*ACTIVITY*. Take the data below and extract the lines from the one with "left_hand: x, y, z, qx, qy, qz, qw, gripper" to the one with "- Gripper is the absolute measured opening", inclusive, exactly as written.

*Recorded data*.
======
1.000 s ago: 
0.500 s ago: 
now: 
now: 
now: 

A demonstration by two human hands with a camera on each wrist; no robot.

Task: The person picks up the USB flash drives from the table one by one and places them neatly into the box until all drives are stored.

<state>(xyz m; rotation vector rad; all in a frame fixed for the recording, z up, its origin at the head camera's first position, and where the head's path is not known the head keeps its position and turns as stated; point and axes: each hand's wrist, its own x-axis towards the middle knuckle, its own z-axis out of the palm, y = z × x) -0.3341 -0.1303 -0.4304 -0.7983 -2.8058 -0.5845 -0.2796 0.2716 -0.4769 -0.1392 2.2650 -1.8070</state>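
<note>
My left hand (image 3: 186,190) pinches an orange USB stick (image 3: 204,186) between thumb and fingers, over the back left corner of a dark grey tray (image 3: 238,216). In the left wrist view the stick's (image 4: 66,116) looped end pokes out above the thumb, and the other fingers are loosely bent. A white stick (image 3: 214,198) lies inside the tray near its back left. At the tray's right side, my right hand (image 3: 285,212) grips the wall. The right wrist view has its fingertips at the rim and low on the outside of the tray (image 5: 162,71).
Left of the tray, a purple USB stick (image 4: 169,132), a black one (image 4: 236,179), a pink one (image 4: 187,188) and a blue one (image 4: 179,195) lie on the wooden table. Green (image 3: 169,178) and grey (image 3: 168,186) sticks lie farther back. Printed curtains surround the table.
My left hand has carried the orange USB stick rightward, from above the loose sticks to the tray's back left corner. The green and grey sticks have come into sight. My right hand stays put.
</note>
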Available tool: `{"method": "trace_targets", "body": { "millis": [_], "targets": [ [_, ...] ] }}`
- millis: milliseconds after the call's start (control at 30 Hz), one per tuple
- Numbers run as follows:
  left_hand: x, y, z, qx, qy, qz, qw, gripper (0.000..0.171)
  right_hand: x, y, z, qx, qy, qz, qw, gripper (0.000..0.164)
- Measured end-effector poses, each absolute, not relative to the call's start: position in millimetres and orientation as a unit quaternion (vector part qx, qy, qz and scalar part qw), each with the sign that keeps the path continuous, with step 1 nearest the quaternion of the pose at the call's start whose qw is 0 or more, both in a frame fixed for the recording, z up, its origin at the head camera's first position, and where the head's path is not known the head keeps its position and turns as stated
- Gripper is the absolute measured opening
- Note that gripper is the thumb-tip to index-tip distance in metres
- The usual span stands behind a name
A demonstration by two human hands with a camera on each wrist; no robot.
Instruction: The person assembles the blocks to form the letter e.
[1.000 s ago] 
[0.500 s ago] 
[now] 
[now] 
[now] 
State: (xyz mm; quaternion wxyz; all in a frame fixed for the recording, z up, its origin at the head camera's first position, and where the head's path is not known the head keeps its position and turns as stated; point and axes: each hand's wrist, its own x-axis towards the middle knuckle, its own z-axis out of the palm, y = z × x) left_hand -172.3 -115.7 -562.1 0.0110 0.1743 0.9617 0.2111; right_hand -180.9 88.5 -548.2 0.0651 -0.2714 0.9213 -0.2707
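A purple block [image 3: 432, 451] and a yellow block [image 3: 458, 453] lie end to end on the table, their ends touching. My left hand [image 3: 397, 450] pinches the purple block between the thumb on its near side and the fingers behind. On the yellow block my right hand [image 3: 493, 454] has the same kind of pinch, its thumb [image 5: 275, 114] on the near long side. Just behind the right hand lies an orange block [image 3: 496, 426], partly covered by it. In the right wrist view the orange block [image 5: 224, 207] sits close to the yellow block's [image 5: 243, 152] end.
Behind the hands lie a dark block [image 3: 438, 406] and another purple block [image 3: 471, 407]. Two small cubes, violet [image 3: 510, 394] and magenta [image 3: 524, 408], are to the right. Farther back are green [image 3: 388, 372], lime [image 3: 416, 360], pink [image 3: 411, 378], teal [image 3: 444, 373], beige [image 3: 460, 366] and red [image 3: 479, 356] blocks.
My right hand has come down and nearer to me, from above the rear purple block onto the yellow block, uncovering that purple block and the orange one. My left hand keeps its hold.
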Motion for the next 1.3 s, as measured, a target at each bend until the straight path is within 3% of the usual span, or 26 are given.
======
*SOLUTION FOR THIS EXERCISE*.
  left_hand: x, y, z, qx, qy, qz, qw, gripper (0.000..0.171)
  right_hand: x, y, z, qx, qy, qz, qw, gripper (0.000..0.164)
- Measured end-effector poses, each absolute, not relative to the call's start: position in millimetres and orientation as a unit quaternion (vector part qx, qy, qz and scalar part qw), each with the sign that keeps the path continuous, with step 1 nearest the quaternion of the pose at the call's start whose qw is 0 or more, both in a frame fixed for the recording, z up, its origin at the head camera's first position, and where the head's path is not known the head keeps its position and turns as stated
- Gripper is the absolute measured opening

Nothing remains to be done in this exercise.